Le débat se poursuit en ces termes et sur ce sujet jusqu’à la fin de la partie ; arguant sur des valeurs comme le respect, la crainte, l’amour, le désir et l’illusion, mais sans parvenir à se départager. Se quittant à la fin de cette chaude journée d’été pour revenir à leurs affaires de gouvernement, Danwell Frey, avant de quitter son fils, s’adressa à lui en ces termes.

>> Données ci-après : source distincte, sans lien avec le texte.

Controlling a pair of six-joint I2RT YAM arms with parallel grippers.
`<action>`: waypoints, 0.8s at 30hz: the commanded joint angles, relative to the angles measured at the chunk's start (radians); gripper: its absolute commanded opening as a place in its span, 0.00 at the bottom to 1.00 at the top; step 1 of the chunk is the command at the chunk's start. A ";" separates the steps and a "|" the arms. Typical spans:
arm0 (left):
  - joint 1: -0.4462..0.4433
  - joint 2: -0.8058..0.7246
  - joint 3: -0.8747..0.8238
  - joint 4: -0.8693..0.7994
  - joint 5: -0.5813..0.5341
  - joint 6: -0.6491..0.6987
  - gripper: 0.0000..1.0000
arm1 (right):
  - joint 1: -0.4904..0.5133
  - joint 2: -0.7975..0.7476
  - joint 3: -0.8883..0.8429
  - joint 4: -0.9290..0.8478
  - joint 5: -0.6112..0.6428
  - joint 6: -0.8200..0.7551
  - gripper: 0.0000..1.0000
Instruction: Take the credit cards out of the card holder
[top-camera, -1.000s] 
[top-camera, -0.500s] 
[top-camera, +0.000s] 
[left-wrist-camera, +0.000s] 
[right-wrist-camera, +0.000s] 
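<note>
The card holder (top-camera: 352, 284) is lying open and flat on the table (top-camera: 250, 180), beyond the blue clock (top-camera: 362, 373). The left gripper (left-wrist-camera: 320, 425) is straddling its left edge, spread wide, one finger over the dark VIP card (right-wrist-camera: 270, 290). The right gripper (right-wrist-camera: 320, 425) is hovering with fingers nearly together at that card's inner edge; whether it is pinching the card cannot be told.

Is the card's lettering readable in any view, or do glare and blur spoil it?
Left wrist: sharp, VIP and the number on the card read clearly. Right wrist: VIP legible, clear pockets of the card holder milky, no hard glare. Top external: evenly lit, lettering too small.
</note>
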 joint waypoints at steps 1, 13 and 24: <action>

«  Une chose peut certainement être rapprochée en ce subtil personnage et notre famille : les Frey sont des marchands devenus conquérants, et les Tully de Tyrosh sont des conquérants devenu marchands. Peut être que nos règnes sont mêlés de ces deux valeurs dont nous arguons : la crainte et l’amour. Sans doute que le respect que nos sujets et ennemis entretiennent à notre égard est tout aussi important que ces deux choses, et en fait partie intégrante, car un homme qui n’estime pas les capacités de son chef ne le suivra pas en toute chose. Et voilà, l’histoire progresse : Harwyn le Conquérant était haï et craint, mais loué pour ses travaux ; Valarr Ier est aimé et vénéré, mais remercié pour les guerres qu’il mena. L’un comme l’autre s’inscrivent peut être simplement dans une lignée de grands hommes à la figure nuancée. Les conquérants précédent les administrateurs. Je ne peux, à cet égard, que placer mes espérances en vous ; j’ai trop guerroyé et j’ai trop eu d’ennemis dans ma vie pour ne pas aimer être craint. La fortune des Frey est assurée, mais notre pouvoir doit demeurer, et il vous appartiendra de le maintenir à ses titres de gloire.